He was also an itinerant preacher, remarkable for zeal, insensible to fatigue, and fearlessly outspoken; he is said to have attempted to reconcile Henry I of England with his brother, Robert Curthose. He seems to have visited England and a considerable part of western France, but Normandy was the chief scene of his labours. Between 1105 and 1120 he founded a monastery of nuns, Abbaye Blanche, at Mortain, with his sister Adeline—later canonized—as abbess. Between 1112 and 1122 Vitalis was abbot of the newly founded abbey of Savigny whose protection was guaranteed by Pope Calixtus II in Angers in September 1119.

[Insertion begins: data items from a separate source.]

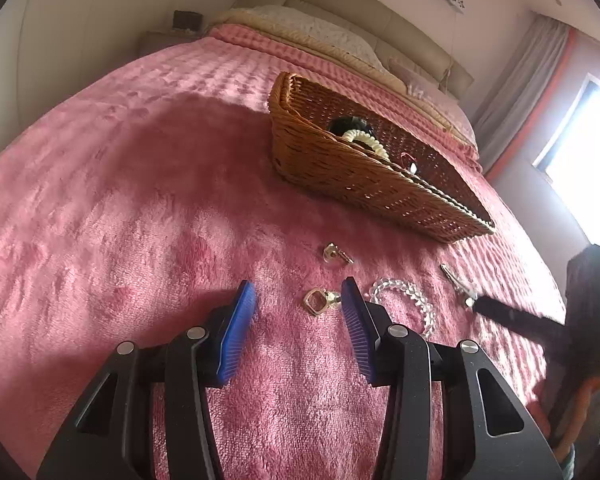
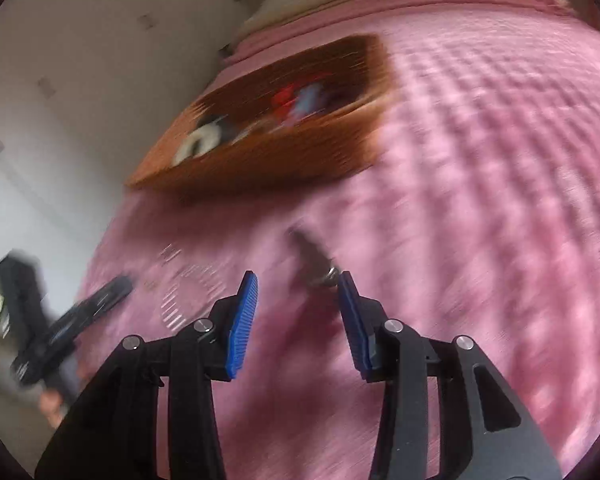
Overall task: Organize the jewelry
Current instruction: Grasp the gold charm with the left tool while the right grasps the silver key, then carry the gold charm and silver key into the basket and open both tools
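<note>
A brown wicker basket point(image 1: 364, 184) sits on the pink bedspread and holds a white bead bracelet point(image 1: 366, 142) and dark items. In front of it lie a gold earring point(image 1: 337, 254), a square gold ring piece point(image 1: 318, 301), a clear bead bracelet point(image 1: 406, 300) and a silver hair clip point(image 1: 458, 284). My left gripper point(image 1: 298, 300) is open just above the blanket, with the square gold piece between its tips. My right gripper point(image 2: 297, 288) is open, low over the blanket, with the hair clip point(image 2: 314, 260) just ahead of its right fingertip. The right wrist view is blurred; the basket point(image 2: 268, 128) shows there too.
The pink plush bedspread point(image 1: 140, 200) covers the whole bed. Pillows and a beige headboard point(image 1: 340, 20) lie beyond the basket. A bright window point(image 1: 580, 152) is at the right. The other gripper shows in each view, as a black shape at the right point(image 1: 540, 328) and at the left point(image 2: 60, 328).
</note>
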A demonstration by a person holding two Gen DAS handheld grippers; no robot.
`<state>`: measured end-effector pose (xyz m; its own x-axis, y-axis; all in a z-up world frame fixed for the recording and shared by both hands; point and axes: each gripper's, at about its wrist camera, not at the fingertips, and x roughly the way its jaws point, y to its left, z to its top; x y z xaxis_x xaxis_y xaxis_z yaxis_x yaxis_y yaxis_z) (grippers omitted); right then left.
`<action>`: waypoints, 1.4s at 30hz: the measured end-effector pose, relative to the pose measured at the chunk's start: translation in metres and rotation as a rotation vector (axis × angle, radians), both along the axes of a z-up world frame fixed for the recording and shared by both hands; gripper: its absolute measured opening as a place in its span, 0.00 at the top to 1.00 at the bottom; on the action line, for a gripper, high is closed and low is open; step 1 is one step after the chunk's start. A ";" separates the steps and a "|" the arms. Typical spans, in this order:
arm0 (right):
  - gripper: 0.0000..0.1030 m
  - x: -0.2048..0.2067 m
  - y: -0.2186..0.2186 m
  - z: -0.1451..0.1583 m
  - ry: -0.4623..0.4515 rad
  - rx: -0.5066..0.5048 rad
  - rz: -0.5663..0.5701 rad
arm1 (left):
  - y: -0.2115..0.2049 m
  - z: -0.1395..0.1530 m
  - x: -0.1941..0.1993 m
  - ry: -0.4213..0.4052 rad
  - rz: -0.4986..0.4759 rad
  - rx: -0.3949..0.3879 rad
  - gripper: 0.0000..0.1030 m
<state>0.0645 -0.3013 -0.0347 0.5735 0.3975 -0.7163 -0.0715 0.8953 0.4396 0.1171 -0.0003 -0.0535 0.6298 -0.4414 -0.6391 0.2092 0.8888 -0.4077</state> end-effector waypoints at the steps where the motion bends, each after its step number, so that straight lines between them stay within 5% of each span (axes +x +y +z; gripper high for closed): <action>1: 0.63 -0.005 0.005 0.002 -0.002 -0.001 0.027 | 0.000 0.000 0.000 0.000 0.000 0.000 0.59; 9: 0.63 0.003 0.022 0.017 -0.078 -0.301 -0.060 | -0.008 0.000 -0.003 0.014 -0.052 0.022 0.59; 12: 0.63 0.019 0.031 0.008 -0.052 -0.331 -0.039 | -0.014 0.002 -0.011 0.007 -0.122 0.098 0.59; 14: 0.76 0.026 0.036 0.002 -0.027 -0.367 -0.037 | -0.023 0.003 -0.014 -0.003 -0.157 0.185 0.59; 17: 0.86 0.018 0.040 0.000 -0.036 -0.372 -0.014 | -0.032 0.003 -0.008 -0.010 -0.187 0.233 0.59; 27: 0.86 0.007 0.045 -0.004 -0.043 -0.361 -0.020 | -0.050 0.001 0.010 -0.033 -0.212 0.330 0.59; 30: 0.86 0.009 0.050 -0.005 -0.055 -0.396 -0.021 | -0.054 0.000 0.008 -0.051 -0.217 0.358 0.81; 33: 0.86 0.007 0.050 -0.005 -0.070 -0.401 -0.025 | -0.056 0.000 0.002 -0.072 -0.229 0.365 0.87; 42: 0.86 -0.001 0.043 -0.001 -0.093 -0.357 -0.020 | -0.052 0.001 -0.005 -0.091 -0.240 0.323 0.87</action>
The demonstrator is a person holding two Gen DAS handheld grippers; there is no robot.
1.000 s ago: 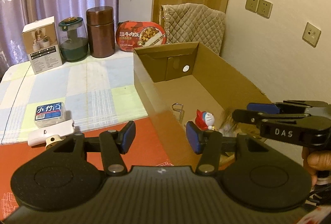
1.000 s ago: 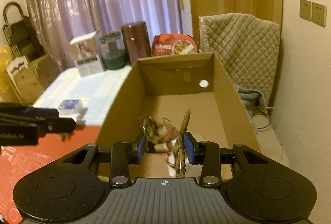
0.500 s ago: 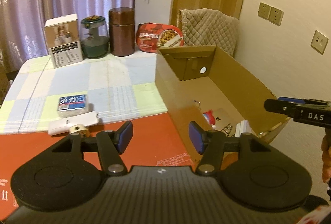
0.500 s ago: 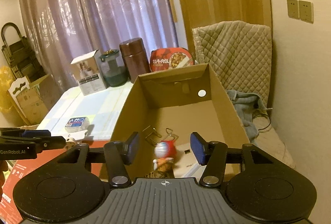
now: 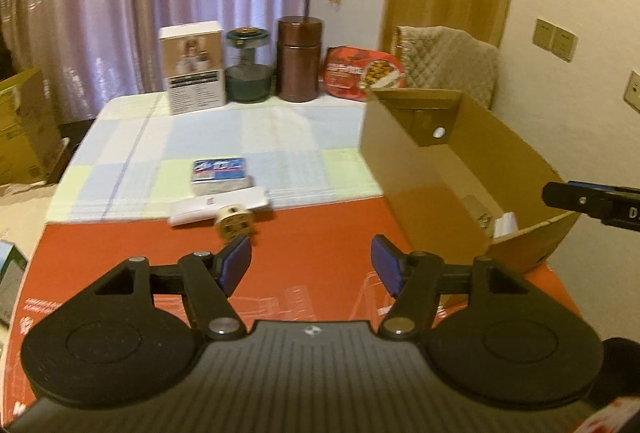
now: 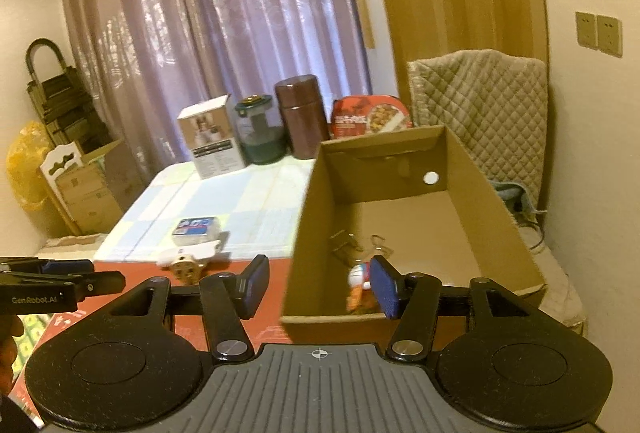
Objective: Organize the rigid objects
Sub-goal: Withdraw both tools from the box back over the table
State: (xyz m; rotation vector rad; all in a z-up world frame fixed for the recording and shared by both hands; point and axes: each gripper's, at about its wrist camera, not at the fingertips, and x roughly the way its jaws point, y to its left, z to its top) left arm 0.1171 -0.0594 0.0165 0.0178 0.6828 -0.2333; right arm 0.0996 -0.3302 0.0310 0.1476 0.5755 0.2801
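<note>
Left claw [image 5: 310, 265] released, empty, above red mat [image 5: 320, 221]. Right claw [image 6: 318, 285] released, empty, near box [image 6: 496, 201] edge; toy [image 6: 358, 279] inside box.

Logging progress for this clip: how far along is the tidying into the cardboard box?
Partly done. The cardboard box already holds a small toy figure and metal clips. Both the left gripper and right gripper are open and empty. Left on the table: blue packet, white case, round gold piece.
</note>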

Vitalis died at Savigny, on 16 September 1122. At the time of his death, he was abbot of 140 religious, both men and women and some members likely from aristocratic families. Although Vitalis was recognised as a saint some time after his death by the local population, a request for formal canonisation in 1244 had no success and thus Vitalis was canonised only in 1738 by the Cistercian General Chapter.

==Sources==
Much about Vitalis is known from the vita written 50 years after his death by Stephen de Fougères who had been, like Vitalis himself, a canon at the Church of Saint-Evroult in Mortain before becoming bishop of Rennes. Stephen wrote in his prologue to this vita that his sources include vernacular writing, recollection of trustworthy men as well as Vitalis' mortuary roll, particularly the cover letter. This mortuary roll has been preserved more or less intact (although the cover letter has been lost), and is more than 9 meters long (see picture on the right).

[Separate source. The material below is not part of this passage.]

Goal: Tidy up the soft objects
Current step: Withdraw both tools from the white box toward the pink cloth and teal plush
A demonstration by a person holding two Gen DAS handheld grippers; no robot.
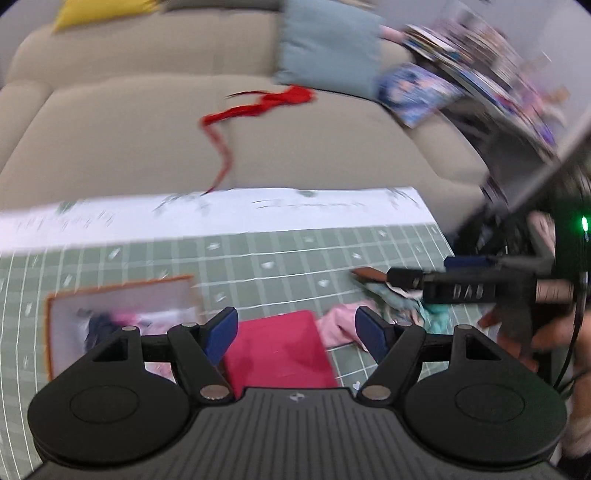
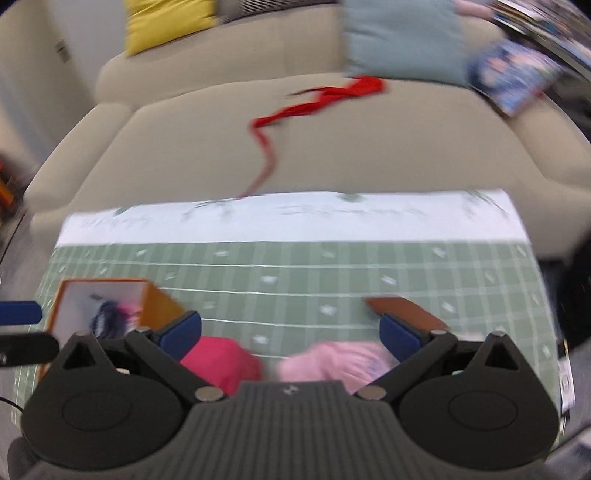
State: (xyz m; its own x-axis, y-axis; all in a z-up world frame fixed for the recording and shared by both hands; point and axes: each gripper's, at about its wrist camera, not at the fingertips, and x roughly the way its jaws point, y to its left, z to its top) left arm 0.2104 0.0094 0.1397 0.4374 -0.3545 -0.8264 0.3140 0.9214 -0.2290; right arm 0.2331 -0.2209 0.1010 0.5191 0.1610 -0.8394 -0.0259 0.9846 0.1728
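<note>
A folded magenta cloth (image 1: pixel 280 350) lies on the green checked tablecloth (image 1: pixel 277 258), below my left gripper (image 1: pixel 297 328), which is open and holds nothing. A pale pink garment (image 1: pixel 338 326) and a teal one (image 1: pixel 406 306) lie to its right. An orange-rimmed box (image 1: pixel 118 317) at the left holds dark and pink items. In the right wrist view my right gripper (image 2: pixel 291 332) hangs open above the magenta cloth (image 2: pixel 221 362) and the pink garment (image 2: pixel 336 363); the box (image 2: pixel 107 306) sits left. The right gripper's body shows in the left wrist view (image 1: pixel 458 288).
A beige sofa (image 1: pixel 129 140) stands behind the table with a red ribbon-like cloth (image 1: pixel 258 107), a blue-grey cushion (image 1: pixel 328 48), a yellow cushion (image 2: pixel 166 22) and a printed blue item (image 1: pixel 413 92). A brown flat object (image 2: pixel 406 314) lies on the tablecloth. A cluttered shelf is at right.
</note>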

Other sources include Orderic Vitalis, the biography of Bernard of Tiron (written around 1147) as well as a treatise written by Robert of Torigni.

==Sources==
- Feiss, Hugh (2014). "The Lives of Monastic Reformers 2: Abbot Vitalis of Savigny, Abbot Godfrey of Savigny, Peter of Avranches, and Blessed Hamo"
- Shopkow, Leah (2021). "Saint and the Count: A Case Study for Reading like a Historian"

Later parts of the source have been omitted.